Go through the lines below. Copy those with "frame".
'''
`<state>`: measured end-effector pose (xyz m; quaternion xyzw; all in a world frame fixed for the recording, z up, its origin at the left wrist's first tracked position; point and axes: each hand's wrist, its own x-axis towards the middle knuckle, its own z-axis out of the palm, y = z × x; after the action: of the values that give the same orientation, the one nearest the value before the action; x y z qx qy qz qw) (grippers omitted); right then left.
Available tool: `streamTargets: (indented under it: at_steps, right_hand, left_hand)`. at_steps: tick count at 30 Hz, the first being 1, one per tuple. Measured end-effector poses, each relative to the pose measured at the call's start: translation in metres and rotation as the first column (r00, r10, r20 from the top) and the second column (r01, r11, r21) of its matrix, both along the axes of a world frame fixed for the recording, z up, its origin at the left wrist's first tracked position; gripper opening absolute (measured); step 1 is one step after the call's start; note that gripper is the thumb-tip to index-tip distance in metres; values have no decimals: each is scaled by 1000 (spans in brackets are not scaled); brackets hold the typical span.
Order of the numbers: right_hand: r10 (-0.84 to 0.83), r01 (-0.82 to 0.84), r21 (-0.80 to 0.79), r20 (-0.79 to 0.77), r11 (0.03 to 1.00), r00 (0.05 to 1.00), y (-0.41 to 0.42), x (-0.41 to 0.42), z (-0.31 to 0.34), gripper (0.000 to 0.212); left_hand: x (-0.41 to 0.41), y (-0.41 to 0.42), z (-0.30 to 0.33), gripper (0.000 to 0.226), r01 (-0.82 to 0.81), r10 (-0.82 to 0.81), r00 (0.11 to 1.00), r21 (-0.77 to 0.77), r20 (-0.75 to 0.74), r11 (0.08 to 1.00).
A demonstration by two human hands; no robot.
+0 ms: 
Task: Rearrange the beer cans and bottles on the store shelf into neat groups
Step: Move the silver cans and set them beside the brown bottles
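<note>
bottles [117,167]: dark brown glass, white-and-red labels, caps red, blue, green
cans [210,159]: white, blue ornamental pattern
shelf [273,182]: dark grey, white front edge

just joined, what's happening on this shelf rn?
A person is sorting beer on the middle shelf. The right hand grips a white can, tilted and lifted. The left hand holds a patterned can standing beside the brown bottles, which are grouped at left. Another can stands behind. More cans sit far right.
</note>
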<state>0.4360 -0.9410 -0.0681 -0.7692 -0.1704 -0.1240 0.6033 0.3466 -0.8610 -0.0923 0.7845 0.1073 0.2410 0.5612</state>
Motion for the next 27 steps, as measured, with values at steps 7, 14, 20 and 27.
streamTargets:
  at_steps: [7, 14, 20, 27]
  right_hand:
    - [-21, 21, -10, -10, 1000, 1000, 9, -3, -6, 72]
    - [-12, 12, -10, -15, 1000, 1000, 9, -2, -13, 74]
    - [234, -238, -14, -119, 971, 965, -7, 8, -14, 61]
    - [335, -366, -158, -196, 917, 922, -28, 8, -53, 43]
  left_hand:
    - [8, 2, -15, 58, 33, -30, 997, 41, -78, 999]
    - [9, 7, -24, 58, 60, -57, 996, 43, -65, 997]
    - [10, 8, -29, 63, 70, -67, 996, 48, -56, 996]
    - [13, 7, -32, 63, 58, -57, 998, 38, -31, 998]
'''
• [Answer for this exercise]
`<state>`: measured end-effector pose (xyz m; quaternion xyzw; all in a world frame fixed for the recording, z up, its origin at the left wrist's first tracked position; point and axes: each hand's wrist, its own x-axis towards the middle knuckle, its own z-axis out of the palm, y = z × x; after the action: of the values that give the same orientation, the one nearest the value before the action; x y z qx qy qz qw) (grippers omitted); right then left.
Available tool: `streamTargets: (indented under it: at_steps, right_hand, left_hand)`. at_steps: tick count at 30 Hz, the first being 1, one per tuple. Measured end-effector poses, each relative to the pose measured at the call's start: translation in metres and rotation as the first column (r00, r10, r20 from the top) and the second column (r01, r11, r21) of its matrix, both along the axes of a world frame fixed for the recording, z up, its origin at the left wrist's first tracked position; gripper opening absolute (measured); step 1 is one step after the call's start; note that gripper is the thumb-tip to index-tip distance in metres; values have no decimals: each is scaled by 1000 (spans in brackets are not scaled); brackets hold the typical span.

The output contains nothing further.